Work task: Your response should consist of the entire listing, transcribed exactly, with every image left out.

Information provided:
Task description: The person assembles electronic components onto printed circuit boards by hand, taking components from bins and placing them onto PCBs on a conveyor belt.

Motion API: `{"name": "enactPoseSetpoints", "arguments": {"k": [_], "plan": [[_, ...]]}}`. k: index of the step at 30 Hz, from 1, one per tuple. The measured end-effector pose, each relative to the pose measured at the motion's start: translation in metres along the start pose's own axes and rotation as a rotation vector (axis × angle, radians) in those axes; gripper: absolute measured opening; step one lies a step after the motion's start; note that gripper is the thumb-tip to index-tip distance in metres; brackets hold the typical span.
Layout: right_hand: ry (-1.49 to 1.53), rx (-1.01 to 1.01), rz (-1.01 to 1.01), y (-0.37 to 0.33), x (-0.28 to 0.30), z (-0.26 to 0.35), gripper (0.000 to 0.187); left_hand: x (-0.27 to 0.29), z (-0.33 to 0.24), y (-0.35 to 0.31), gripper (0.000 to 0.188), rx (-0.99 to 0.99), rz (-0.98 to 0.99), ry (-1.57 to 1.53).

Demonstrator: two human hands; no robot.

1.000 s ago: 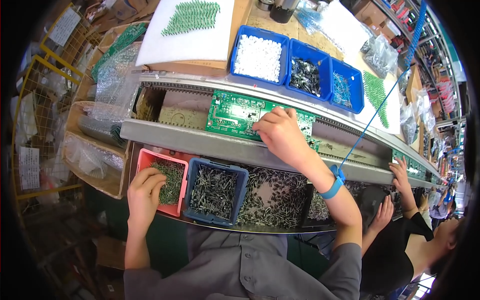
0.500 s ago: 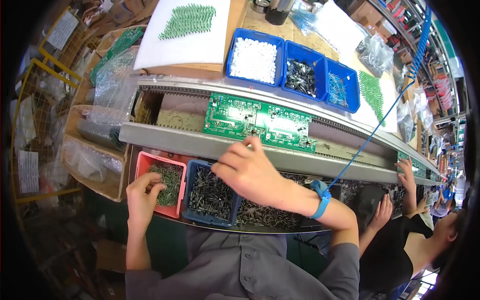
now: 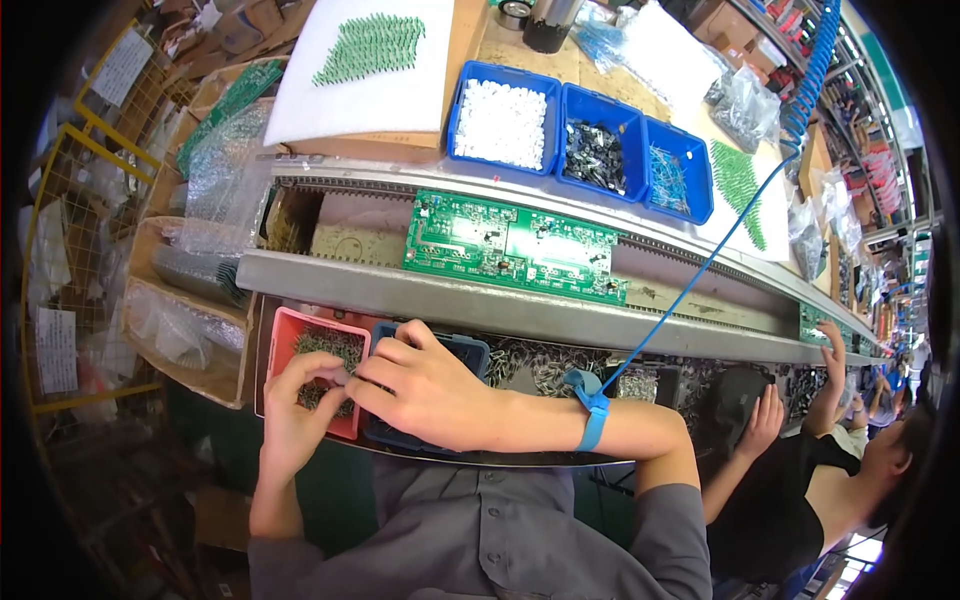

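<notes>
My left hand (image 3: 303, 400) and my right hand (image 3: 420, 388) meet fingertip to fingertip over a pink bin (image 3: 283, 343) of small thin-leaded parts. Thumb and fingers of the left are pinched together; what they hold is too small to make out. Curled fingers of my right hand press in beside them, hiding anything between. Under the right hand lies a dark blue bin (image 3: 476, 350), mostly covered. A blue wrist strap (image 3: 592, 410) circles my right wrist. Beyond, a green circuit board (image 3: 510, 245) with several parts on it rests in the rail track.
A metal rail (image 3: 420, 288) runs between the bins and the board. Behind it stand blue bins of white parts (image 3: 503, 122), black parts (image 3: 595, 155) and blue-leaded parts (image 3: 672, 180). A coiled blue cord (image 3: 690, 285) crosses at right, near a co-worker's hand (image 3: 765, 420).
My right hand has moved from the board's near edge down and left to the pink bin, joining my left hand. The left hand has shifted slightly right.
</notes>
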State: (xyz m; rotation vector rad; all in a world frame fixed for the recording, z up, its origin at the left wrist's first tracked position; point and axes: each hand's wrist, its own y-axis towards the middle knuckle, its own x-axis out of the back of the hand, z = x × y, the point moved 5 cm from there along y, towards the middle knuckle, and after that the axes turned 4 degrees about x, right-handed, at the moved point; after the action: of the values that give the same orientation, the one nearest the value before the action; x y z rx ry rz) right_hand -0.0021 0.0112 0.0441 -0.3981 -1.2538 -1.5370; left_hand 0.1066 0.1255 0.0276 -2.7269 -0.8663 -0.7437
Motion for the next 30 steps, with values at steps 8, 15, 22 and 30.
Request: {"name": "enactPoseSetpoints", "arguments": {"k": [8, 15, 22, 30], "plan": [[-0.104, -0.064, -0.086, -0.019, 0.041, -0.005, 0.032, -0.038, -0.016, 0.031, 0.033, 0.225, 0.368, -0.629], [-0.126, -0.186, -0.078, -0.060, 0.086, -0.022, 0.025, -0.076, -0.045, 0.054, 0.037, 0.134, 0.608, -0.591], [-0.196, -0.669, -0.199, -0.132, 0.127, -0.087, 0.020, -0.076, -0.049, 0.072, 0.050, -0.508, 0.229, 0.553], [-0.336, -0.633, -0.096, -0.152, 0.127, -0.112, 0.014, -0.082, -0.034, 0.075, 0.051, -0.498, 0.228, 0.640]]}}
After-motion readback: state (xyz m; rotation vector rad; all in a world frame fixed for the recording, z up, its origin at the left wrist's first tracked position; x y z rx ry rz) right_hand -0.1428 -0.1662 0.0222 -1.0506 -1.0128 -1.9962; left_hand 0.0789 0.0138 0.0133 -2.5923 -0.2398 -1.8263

Task solution:
Task description: The person assembles electronic components onto printed circuit boards by hand, taking components from bins and placing them onto PCBs on a conveyor belt.

Motion API: `{"name": "enactPoseSetpoints", "arguments": {"k": [_], "plan": [[_, ...]]}}`. k: index of the step at 30 Hz, from 1, one per tuple. The measured end-effector pose, each relative to the pose measured at the motion's start: translation in metres along the start pose's own axes and rotation as a rotation vector (axis × angle, radians) in those axes; gripper: absolute measured opening; step one lies a step after the motion's start; note that gripper is the thumb-tip to index-tip distance in metres; brackets hold the typical span.
Layout: right_hand: ry (-1.49 to 1.53), rx (-1.01 to 1.01), rz (-1.01 to 1.01), y (-0.37 to 0.33), x (-0.28 to 0.30), z (-0.26 to 0.35), gripper (0.000 to 0.187); left_hand: x (-0.27 to 0.29), z (-0.33 to 0.24), y (-0.35 to 0.31), gripper (0.000 to 0.188), rx (-0.99 to 0.99), rz (-0.98 to 0.99), ry (-1.57 to 1.53).

Demonstrator: two human hands; no robot.

1.000 s ago: 
0.500 s ago: 
now: 

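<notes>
My left hand (image 3: 303, 400) and my right hand (image 3: 420, 388) meet fingertip to fingertip over a pink bin (image 3: 283, 343) of small thin-leaded parts. Thumb and fingers of the left are pinched together; what they hold is too small to make out. Curled fingers of my right hand press in beside them, hiding anything between. Under the right hand lies a dark blue bin (image 3: 476, 350), mostly covered. A blue wrist strap (image 3: 592, 410) circles my right wrist. Beyond, a green circuit board (image 3: 510, 245) with several parts on it rests in the rail track.
A metal rail (image 3: 420, 288) runs between the bins and the board. Behind it stand blue bins of white parts (image 3: 503, 122), black parts (image 3: 595, 155) and blue-leaded parts (image 3: 672, 180). A coiled blue cord (image 3: 690, 285) crosses at right, near a co-worker's hand (image 3: 765, 420).
My right hand has moved from the board's near edge down and left to the pink bin, joining my left hand. The left hand has shifted slightly right.
</notes>
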State: (xyz m; rotation vector rad; all in a world frame fixed for the recording, z up, its origin at the left wrist's first tracked position; point and axes: each hand's wrist, its own y-axis towards the middle knuckle, its own x-axis out of the back of the hand, z = x × y, the point moved 5 cm from there along y, towards the middle knuckle, and after that the axes turned 4 degrees about x, right-handed, at the moved point; after the action: of the values that give the same orientation, the one nearest the value before the action; x y z rx ry rz) right_hand -0.0021 0.0112 0.0441 -0.3981 -1.2538 -1.5370; left_hand 0.1066 0.1255 0.0276 -2.7269 -0.8663 -0.7437
Motion for the next 30 steps, with values at steps 8, 15, 22 and 30.
Request: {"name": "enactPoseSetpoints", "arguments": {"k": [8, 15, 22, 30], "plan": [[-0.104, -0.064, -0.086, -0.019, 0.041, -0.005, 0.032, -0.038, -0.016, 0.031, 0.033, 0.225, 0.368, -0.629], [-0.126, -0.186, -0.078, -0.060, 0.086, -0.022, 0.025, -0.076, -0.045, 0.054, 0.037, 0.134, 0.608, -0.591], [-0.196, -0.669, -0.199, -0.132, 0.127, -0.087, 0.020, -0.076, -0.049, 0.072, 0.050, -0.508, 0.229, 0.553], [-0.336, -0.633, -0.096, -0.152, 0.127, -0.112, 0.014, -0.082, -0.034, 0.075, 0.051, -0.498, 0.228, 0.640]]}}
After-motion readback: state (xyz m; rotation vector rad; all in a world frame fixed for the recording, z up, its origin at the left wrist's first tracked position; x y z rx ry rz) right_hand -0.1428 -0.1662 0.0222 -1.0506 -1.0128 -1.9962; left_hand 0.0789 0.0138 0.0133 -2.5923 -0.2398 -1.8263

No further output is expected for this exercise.